[ClusterLabs] attrd/cib out of sync, master scores not updated in CIB after crmd "Respawn" after internal error [NOT cluster partition/rejoin]

Tue Sep 15 07:25:07 EDT 2020

On Fri, Sep 11, 2020 at 11:42:46AM +0200, Lars Ellenberg wrote:
> On Thu, Sep 10, 2020 at 11:18:58AM -0500, Ken Gaillot wrote:
> > > But for some unrelated reason (stress on the cib, IPC timeout),
> > > crmd on the DC was doing an error exit and was respawned:
> > > 
> > >   cib:     info: cib_process_ping:  Reporting our current digest
> > >   crmd:    error: do_pe_invoke_callback:     Could not retrieve the
> > > Cluster Information Base: Timer expired
> > >   ...
> > >   pacemakerd:    error: pcmk_child_exit:   The crmd process (17178)
> > > exited: Generic Pacemaker error (201)
> > >   pacemakerd:   notice: pcmk_process_exit: Respawning failed child
> > > process: crmd
> > > 
> > > The new DC now causes:
> > >   cib:     info: cib_perform_op:    Diff: --- 0.971.201 2
> > >   cib:     info: cib_perform_op:    Diff: +++ 0.971.202 (null)
> > >   cib:     info: cib_perform_op:    --
> > > /cib/status/node_state[@id='2']/transient_attributes[@id='2']
> > >
> > > But the attrd apparently does not notice that transient attributes it
> > > had cached are now gone.
> > 
> > This is a known issue. There was some work done on it in stages that
> > never went anywhere:
> > 
> > https://github.com/ClusterLabs/pacemaker/pull/1695
> > 
> > https://github.com/ClusterLabs/pacemaker/pull/1699
> > 
> > https://github.com/ClusterLabs/pacemaker/pull/2020
> > 
> > The basic idea is that the controller should ask pacemaker-attrd to
> > clear a node's transient attributes rather than doing so directly, so
> > attrd and the CIB stay in sync.
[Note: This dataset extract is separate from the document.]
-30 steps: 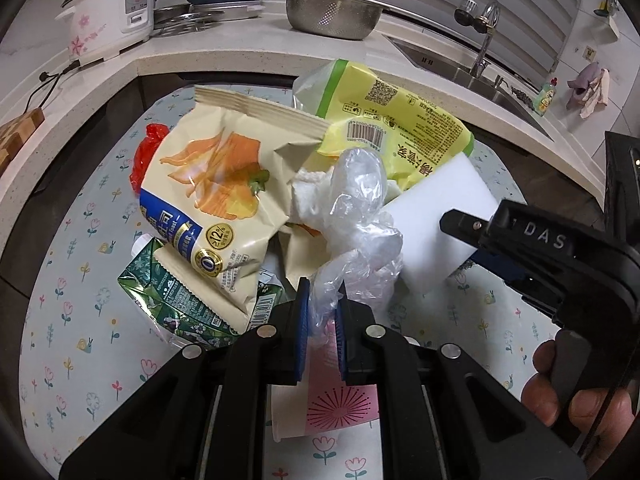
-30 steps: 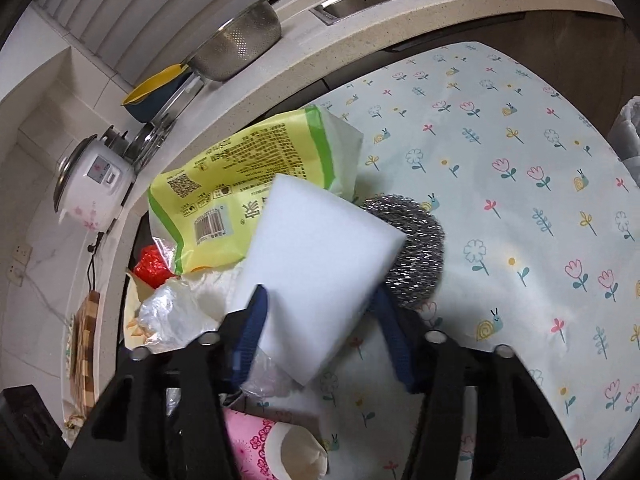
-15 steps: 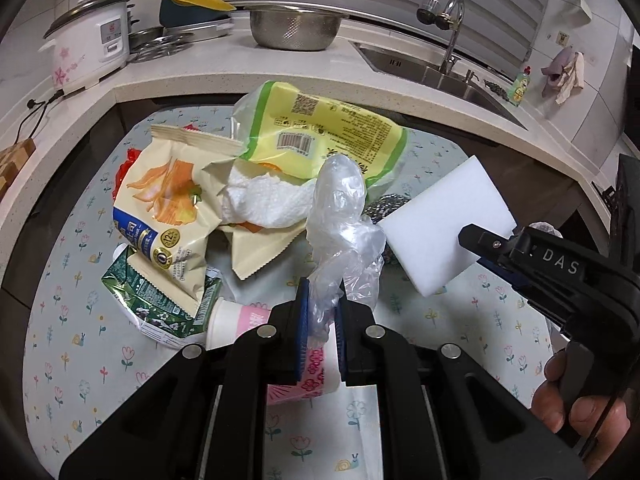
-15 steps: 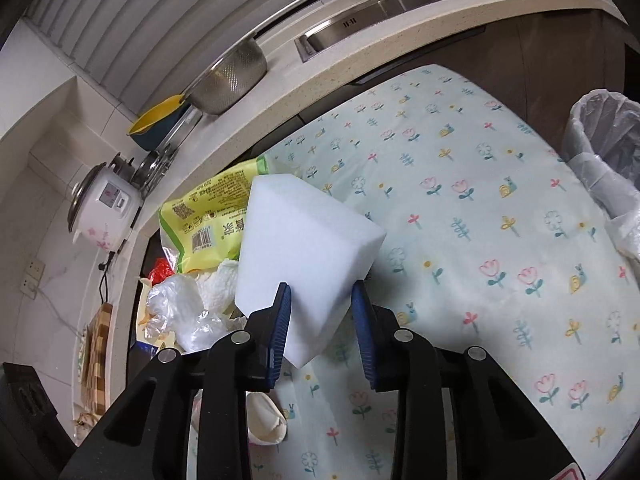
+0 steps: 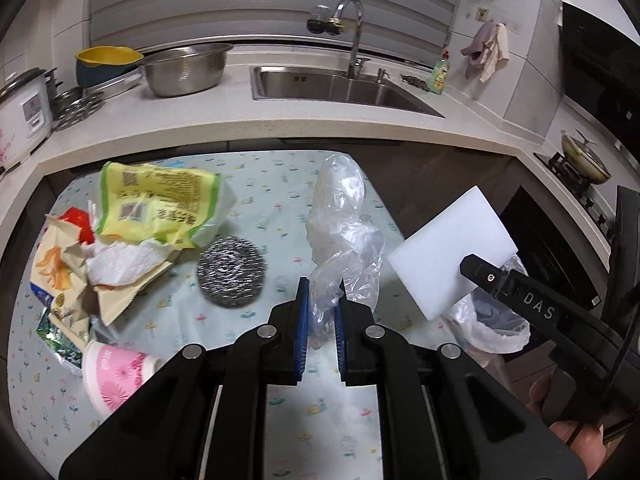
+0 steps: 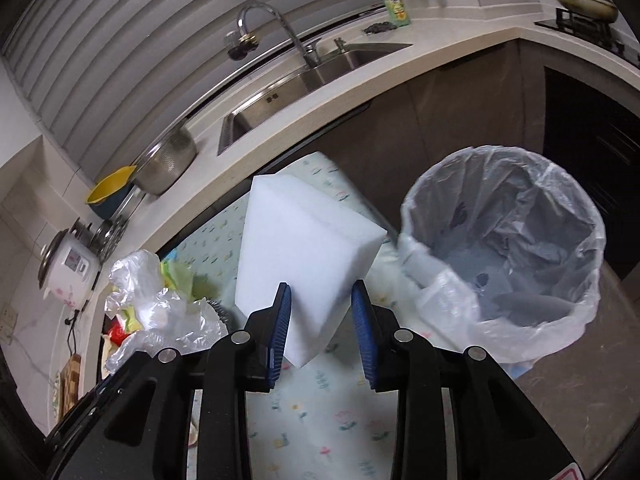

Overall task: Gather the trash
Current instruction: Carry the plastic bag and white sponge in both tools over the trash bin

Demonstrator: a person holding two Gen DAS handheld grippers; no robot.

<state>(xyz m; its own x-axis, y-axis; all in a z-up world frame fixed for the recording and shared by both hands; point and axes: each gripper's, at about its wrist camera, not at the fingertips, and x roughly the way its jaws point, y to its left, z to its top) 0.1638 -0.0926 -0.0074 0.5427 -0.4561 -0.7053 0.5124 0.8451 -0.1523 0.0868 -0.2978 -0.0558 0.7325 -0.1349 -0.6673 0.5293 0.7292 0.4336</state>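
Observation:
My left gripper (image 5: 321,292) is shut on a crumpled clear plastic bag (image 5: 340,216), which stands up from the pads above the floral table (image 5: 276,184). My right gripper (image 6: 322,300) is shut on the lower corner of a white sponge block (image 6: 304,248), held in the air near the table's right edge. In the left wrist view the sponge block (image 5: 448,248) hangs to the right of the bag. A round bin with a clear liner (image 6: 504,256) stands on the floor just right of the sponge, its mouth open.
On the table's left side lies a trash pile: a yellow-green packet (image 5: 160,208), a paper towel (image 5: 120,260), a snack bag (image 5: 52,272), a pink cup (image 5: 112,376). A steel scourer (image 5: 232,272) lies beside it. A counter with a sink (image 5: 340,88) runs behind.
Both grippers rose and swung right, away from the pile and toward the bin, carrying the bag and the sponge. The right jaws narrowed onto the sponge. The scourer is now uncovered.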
Backward compatibility would be tricky.
> > 
> > The fix would only be in Pacemaker 2, since this would require a
> > feature set bump, which can't be backported.
> 
> Thank you for that quick response and all the context above.
> 
> You mention below
> 
> > the controller
> > should request node attribute erasure only if the node leaves the
> > corosync membership, not just the controller CPG.
> 
> Would that be a change that could go into the 1.1.x series?
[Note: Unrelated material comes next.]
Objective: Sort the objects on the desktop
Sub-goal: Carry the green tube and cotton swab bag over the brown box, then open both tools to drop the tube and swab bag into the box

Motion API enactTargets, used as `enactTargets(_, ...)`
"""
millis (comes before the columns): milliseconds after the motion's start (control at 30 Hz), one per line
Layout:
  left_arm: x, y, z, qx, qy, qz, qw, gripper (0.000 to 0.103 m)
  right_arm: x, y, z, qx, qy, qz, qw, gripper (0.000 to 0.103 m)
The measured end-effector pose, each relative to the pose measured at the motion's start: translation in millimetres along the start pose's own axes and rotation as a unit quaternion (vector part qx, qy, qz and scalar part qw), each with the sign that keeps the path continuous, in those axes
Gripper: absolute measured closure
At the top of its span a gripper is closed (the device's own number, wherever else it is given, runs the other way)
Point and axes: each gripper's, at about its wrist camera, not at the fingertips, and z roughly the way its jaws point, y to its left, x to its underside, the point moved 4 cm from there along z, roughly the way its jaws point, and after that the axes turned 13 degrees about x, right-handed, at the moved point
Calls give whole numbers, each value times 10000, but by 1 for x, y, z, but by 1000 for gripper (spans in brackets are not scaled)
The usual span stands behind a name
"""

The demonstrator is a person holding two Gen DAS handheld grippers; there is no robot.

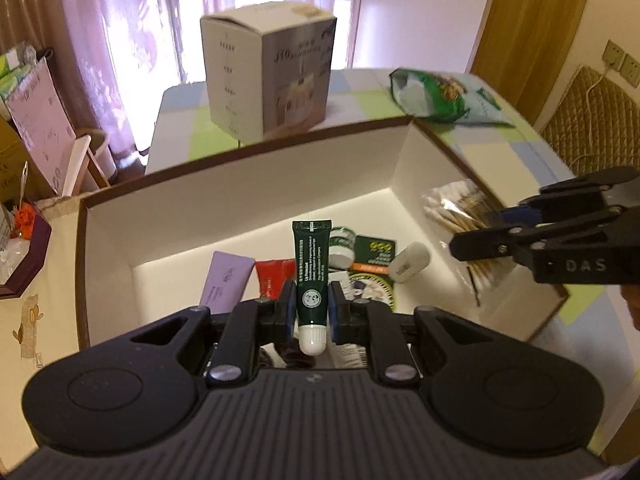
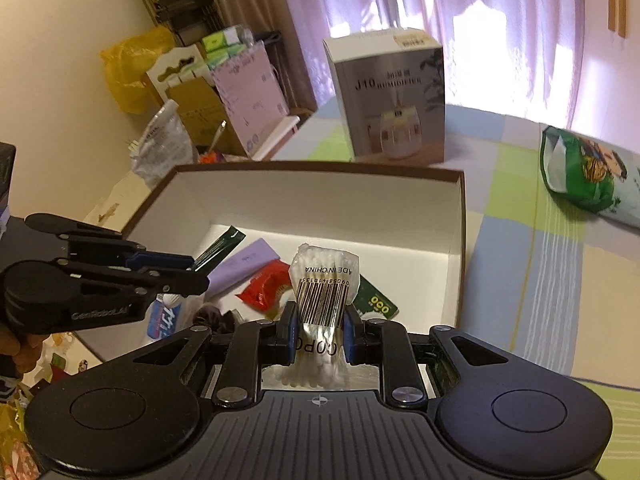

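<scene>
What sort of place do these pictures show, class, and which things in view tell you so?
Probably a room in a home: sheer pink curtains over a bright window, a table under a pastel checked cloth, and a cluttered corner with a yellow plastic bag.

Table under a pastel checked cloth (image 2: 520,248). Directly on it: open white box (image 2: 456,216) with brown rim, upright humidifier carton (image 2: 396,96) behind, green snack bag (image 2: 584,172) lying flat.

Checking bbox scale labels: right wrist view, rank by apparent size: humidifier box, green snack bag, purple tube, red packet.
1. humidifier box
2. green snack bag
3. purple tube and red packet look about alike, both partly hidden, so unranked.
The box stands farthest away, so its lead is safe.
</scene>
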Motion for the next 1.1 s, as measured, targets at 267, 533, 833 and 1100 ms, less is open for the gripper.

Suggestion to mitigate the issue:

periodically, for example from a monitor action of a simple resource
agent script, do:

   if attrd_updater -n attrd-canary --update 1; then
     crm_attribute --lifetime reboot --name attrd-canary --query || attrd_updater --refresh 
   fi

Do you see any possible issues with that approach?

    Lars